A simple mathematical expression evaluator for Kotlin and Java, written in Kotlin.

Features:

  • Uses BigDecimal for calculations and results
  • Allows you to define variables using values or expressions
  • Variable definition expressions can reference previously defined variables
  • Configurable precision and rounding mode
  • Functions and the ability to define new ones

Supported operators

Arithmetic operators

Name Operator
Plus +
Minus -
Multiply *
Divide /
Modulus %
Exponent ^
Square root โˆš

Logical operators

Name Operator
And &&
Or ||

Pre-defined variables

Variable Value
pi 3.141592653589793
e 2.718281828459045

Pre-defined functions

Function Description
abs(expression) Returns the absolute value of the expression
sum(expression, ...) Returns the sum of all arguments
floor(expression) Rounds the value of the expression down to the nearest integer
ceil(expression) Rounds the value of the expression up to the nearest integer
round(expression) Rounds the value of the expression to the nearest integer in the direction decided by the configured rounding mode
min(expression, ...) Returns the value of the smallest argument
max(expression, ...) Returns the value of the largest argument
if(condition, trueValue, falseValue) Returns trueValue if condition is true(condition != 0), otherwise it returns falseValue

Examples:

val result = Expressions()
    .eval("(5+5)*10") // returns 100

You can define variables with the define method.

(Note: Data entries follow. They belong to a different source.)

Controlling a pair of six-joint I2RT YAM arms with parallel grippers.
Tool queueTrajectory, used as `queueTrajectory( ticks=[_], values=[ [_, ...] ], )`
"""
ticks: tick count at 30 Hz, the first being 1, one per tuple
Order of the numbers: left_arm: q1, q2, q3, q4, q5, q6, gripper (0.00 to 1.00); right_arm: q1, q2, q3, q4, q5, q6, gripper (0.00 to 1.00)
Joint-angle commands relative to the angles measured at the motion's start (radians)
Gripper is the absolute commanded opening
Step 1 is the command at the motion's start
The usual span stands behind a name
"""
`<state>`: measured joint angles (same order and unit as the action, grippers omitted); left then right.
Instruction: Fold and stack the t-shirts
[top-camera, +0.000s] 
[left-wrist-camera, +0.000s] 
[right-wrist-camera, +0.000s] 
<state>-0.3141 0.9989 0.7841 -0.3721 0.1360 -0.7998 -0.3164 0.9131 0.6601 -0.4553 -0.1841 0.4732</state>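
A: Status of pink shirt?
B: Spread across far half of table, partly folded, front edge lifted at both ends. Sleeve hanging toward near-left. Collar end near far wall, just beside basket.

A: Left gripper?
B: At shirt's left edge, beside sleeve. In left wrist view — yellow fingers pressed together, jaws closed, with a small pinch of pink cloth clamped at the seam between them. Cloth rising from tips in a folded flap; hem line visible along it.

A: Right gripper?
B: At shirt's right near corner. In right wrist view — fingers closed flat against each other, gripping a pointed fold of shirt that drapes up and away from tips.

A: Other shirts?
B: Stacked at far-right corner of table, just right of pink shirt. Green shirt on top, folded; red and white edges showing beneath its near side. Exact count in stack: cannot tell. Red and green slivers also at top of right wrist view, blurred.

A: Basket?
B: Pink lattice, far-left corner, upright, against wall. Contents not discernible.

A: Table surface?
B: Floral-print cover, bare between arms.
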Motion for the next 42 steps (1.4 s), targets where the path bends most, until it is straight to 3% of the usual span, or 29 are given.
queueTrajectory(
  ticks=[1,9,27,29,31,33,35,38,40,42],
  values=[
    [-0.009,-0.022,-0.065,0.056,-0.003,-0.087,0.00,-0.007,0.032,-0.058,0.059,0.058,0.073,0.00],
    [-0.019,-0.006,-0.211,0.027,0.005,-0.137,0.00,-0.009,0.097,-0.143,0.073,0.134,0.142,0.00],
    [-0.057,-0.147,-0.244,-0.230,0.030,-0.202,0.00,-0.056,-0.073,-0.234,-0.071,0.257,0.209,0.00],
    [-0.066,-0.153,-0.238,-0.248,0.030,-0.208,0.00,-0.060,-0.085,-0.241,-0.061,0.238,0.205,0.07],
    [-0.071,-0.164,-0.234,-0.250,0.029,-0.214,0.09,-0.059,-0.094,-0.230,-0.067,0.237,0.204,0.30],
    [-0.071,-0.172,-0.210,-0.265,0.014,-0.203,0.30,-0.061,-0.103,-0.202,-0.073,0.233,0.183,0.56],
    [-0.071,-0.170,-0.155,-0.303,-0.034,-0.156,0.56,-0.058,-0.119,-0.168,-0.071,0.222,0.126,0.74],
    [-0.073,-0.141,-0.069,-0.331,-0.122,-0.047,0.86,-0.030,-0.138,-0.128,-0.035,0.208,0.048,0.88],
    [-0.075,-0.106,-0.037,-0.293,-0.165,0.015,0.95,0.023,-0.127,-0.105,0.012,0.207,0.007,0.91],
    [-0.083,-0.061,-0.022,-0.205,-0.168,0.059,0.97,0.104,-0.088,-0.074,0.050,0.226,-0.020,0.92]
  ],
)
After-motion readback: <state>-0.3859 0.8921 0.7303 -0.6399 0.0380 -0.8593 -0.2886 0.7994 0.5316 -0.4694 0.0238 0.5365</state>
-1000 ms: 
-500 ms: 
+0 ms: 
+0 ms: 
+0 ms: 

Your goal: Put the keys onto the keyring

val result = Expressions()
    .define("x", 5)
    .eval("x*10") // returns 50

The define method returns the expression instance to allow chaining definition method calls together.

val result = Expressions()
    .define("x", 5)
    .define("y", "5*2")
    .eval("x*y") // returns 50

Variable definition expressions can reference previously defined variables.

val result = Expressions()
    .define("x", 5)
    .define("y", "x^2")
    .eval("y*x") // returns 125

You can add new functions with the addFunction method.

val result = Expressions()
    .addFunction("min") { arguments ->
        if (arguments.isEmpty()) throw ExpressionException(
                "min requires at least one argument")

        arguments.min()!!
    }
    .eval("min(4, 8, 16)") // returns 4

You can set the precision and rounding mode with setPrecision and setRoundingMode.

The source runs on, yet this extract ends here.